The Gambia is one of only two existing countries for which the definite article is commonly used in its English-language name (the other is The Bahamas), aside from cases in which the name is plural (the Netherlands, the Philippines) or includes the form of government (the United Kingdom, the Czech Republic). The article is also officially used by the country's government and by international bodies. The article was originally used because the region was named after "the Gambia [River]." In 1964, shortly prior to the country's independence, the Prime Minister Dawda Jawara wrote to the Permanent Committee on Geographical Names for British Official Use requesting that the name the Gambia retain the definite article, in part to reduce confusion with Zambia which had also recently become independent. At present, both Gambia and the Gambia are in common use.

History

9th–16th centuries: Muslim and Portuguese influence
Arab traders provided the first written accounts of the Gambia area in the ninth and tenth centuries. During the tenth century, Muslim merchants and scholars established communities in several West African commercial centres. Both groups established trans-Saharan trade routes, leading to a large export trade of local people as slaves, along with gold and ivory, as well as imports of manufactured goods.

By the 11th or 12th century, the rulers of kingdoms such as Takrur (a monarchy centred on the Senegal River just to the north), ancient Ghana and Gao had converted to Islam and had appointed to their courts Muslims who were literate in the Arabic language. At the beginning of the 14th century, most of what is today called the Gambia was part of the Mali Empire. The Portuguese reached this area by sea in the mid-15th century and began to dominate overseas trade.

English and French administration
In 1588, the claimant to the Portuguese throne, António, Prior of Crato, sold exclusive trade rights on the Gambia River to English merchants. Letters patent from Queen Elizabeth I confirmed the grant. In 1618, King James I of England granted a charter to an English company for trade with the Gambia and the Gold Coast (now Ghana). Between 1651 and 1661, some parts of the Gambia — St. Andrew's Island in the Gambia River including Fort Jakob, and St. Mary Island (modern day Banjul) and Fort Jillifree — came under the rule of the Duchy of Courland and Semigallia (now in modern-day Latvia), having been bought by Prince Jacob Kettler. The colonies were formally ceded to England in 1664.

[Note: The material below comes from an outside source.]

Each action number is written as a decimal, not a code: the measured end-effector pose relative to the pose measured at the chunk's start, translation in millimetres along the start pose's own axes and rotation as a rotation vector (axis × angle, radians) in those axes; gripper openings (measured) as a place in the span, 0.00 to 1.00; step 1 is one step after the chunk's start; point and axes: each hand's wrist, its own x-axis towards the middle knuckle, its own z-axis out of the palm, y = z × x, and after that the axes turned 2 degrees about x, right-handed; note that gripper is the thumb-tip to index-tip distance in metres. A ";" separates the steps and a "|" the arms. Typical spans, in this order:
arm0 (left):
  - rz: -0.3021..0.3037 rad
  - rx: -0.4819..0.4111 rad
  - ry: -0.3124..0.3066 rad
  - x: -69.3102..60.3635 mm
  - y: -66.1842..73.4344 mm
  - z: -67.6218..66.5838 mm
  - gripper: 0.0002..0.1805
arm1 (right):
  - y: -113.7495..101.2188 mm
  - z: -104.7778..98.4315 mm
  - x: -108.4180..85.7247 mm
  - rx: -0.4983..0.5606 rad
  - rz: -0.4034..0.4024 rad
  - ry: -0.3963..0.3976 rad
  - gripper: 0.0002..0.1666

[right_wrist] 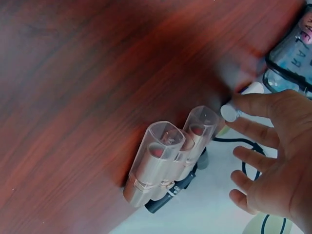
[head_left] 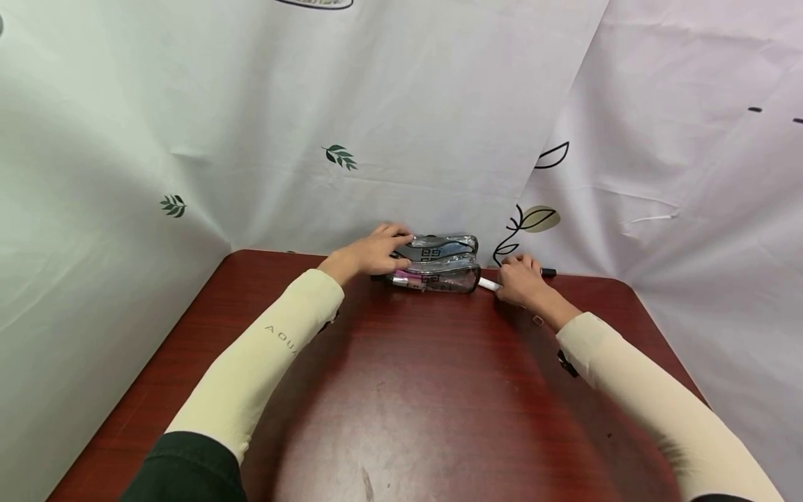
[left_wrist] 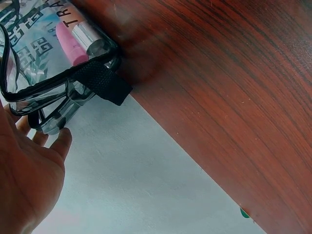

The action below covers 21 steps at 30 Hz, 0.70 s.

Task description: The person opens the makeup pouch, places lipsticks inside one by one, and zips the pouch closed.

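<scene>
A clear zip pouch with black trim lies at the back of the table, its top gaping. Inside it, a pink tube and a silver-capped item show through the plastic. My left hand holds the pouch's left end by its upper edges, thumb at the near edge and fingers at the far one. To the right of the pouch, my right hand pinches a white tube between thumb and index finger. The other right fingers are loosely bent.
Beyond my right hand lie clear-capped lipstick tubes with a slim black tube against them. A white cloth wall with leaf prints rises right behind the table.
</scene>
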 end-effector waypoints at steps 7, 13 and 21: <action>-0.006 -0.017 -0.007 -6.5 7.9 -3.7 0.45 | 3.7 3.3 4.3 -0.018 -0.008 -0.016 0.12; -0.005 0.026 -0.004 8.6 -10.1 7.7 0.46 | 6.5 -2.4 1.3 -0.024 -0.014 -0.003 0.13; -0.004 0.048 -0.015 16.7 -21.0 12.1 0.46 | 15.5 -31.3 -4.4 0.008 -0.037 0.072 0.12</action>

During the late 17th century and throughout the 18th century, the British Empire and the French Empire struggled continually for political and commercial supremacy in the regions of the Senegal River and the Gambia River. The British Empire occupied the Gambia when an expedition led by Augustus Keppel landed there following the capture of Senegal in 1758. The 1783 First Treaty of Versailles gave Great Britain possession of the Gambia River, but the French retained a tiny enclave at Albreda on the river's north bank. This was finally ceded to the United Kingdom in 1856.

Slavery (17th–19th centuries)
As many as three million people may have been taken as slaves from this general region during the three centuries that the transatlantic slave trade operated. It is not known how many people were taken as slaves by intertribal wars before the transatlantic slave trade began. Most of those taken were sold by other Africans to Europeans: some were prisoners of intertribal wars; some were victims sold because of unpaid debts, and many others were simply victims of kidnapping.

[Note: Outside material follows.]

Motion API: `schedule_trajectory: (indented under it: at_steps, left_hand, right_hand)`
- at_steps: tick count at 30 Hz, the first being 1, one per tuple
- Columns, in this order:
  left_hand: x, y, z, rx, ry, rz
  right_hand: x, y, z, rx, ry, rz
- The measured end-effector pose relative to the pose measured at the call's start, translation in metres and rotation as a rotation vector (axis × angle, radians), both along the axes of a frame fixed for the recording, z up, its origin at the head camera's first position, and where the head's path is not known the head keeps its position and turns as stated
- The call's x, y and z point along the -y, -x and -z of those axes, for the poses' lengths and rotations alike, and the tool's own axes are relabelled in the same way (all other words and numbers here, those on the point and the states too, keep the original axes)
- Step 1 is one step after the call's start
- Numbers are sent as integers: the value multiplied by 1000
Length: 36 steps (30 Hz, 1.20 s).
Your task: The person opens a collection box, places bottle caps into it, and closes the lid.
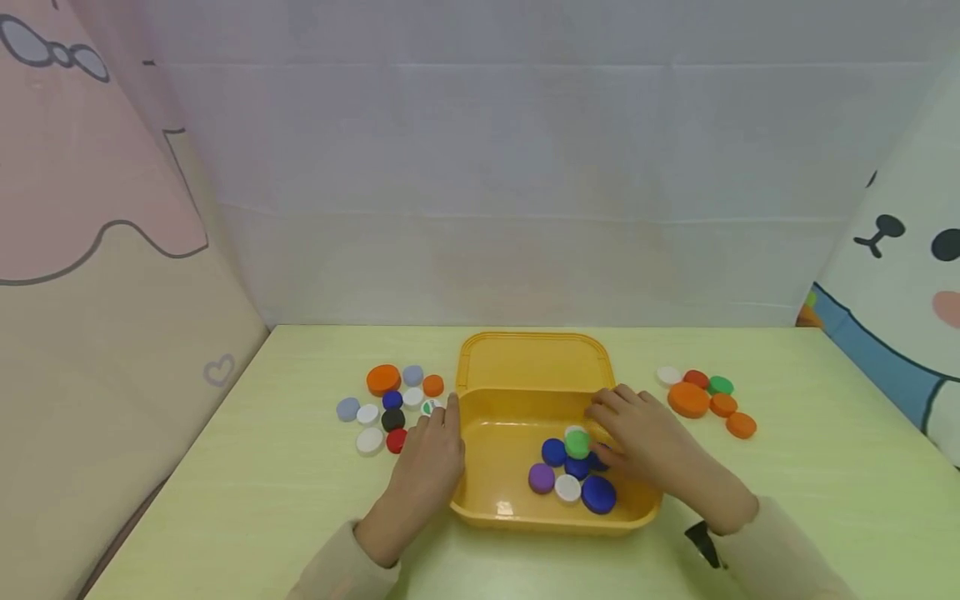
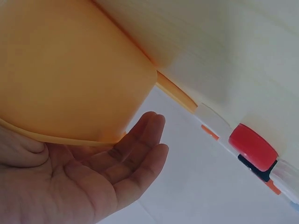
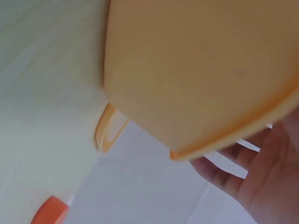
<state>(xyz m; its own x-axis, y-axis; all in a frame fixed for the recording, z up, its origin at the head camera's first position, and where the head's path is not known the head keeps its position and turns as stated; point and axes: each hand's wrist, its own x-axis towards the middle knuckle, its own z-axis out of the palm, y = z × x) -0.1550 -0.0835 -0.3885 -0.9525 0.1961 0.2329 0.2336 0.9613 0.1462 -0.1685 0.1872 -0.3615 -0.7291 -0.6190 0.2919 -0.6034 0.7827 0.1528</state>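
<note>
A yellow plastic box [image 1: 495,512] stands on the table with several bottle caps inside. A light green cap [image 1: 577,444] lies over a white one, among blue caps [image 1: 598,494], a purple cap [image 1: 542,478] and another white cap [image 1: 567,488]. My left hand [image 1: 431,458] rests at the box's left rim with loosely straight fingers, seen palm-side in the left wrist view [image 2: 88,182]. Over the box's right side reaches my right hand [image 1: 641,433], thumb beside a blue cap that it partly hides. The right wrist view shows its spread fingers [image 3: 224,179] beyond the rim; their tips are hidden.
Behind the box lies its yellow lid [image 1: 536,358]. Loose caps, including a black one [image 1: 393,418] and a red one [image 1: 397,441], spread left of the box. Another group with a large orange cap [image 1: 688,399] is at the right. Printed cloth walls border the table.
</note>
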Motion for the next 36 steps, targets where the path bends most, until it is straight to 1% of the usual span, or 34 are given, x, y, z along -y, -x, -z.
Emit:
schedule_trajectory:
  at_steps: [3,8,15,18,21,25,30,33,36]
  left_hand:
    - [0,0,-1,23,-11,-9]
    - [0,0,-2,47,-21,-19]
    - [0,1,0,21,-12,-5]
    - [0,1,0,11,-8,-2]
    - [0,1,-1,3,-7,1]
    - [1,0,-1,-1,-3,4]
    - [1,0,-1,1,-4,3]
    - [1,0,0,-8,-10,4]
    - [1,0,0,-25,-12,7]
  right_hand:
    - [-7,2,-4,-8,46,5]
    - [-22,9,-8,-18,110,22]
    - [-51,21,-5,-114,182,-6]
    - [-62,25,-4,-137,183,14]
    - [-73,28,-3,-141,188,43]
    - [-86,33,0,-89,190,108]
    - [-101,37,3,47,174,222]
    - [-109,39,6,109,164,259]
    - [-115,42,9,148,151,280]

Traders initially sent people to Europe to work as servants until the market for labour expanded in the West Indies and North America in the 18th century. In 1807, the United Kingdom abolished the slave trade throughout its empire. It also tried, unsuccessfully, to end the slave trade in the Gambia. Slave ships intercepted by the Royal Navy's West Africa Squadron in the Atlantic were also returned to the Gambia, with people who had been slaves released on MacCarthy Island far up the Gambia River where they were expected to establish new lives. The British established the military post of Bathurst (now Banjul) in 1816.

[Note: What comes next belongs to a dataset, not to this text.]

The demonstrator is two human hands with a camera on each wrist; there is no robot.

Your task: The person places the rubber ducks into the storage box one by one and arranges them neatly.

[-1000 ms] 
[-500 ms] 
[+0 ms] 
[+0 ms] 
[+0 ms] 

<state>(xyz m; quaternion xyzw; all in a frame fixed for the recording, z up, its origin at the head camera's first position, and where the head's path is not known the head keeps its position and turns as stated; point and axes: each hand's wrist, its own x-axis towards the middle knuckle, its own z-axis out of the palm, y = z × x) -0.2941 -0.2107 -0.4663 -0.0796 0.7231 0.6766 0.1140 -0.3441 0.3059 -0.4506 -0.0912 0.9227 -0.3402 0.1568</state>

Gambia Colony and Protectorate (1821–1965)

In the ensuing years, Banjul was at times under the jurisdiction of the British Governor-General in Sierra Leone. In 1888, the Gambia became a separate colony.

An agreement between the British Empire and the French Republic in 1889 established the boundaries of the colony. In 1891, a joint Anglo-French Boundary Commission faced resistance from local leaders whose lands would be divided. The Gambia became a British Crown colony called British Gambia, divided for administrative purposes into the colony (city of Banjul and the surrounding area) and the protectorate (remainder of the territory). The Gambia received its own executive and legislative councils in 1901, and it gradually progressed toward self-government. Slavery was abolished in 1906 and following a brief conflict between the British colonial forces and indigenous Gambians, British colonial authority was firmly established. In 1919, an inter-racial relationship between Travelling Commissioner J K McCallum and Wolof woman Fatou Khan scandalized the administration.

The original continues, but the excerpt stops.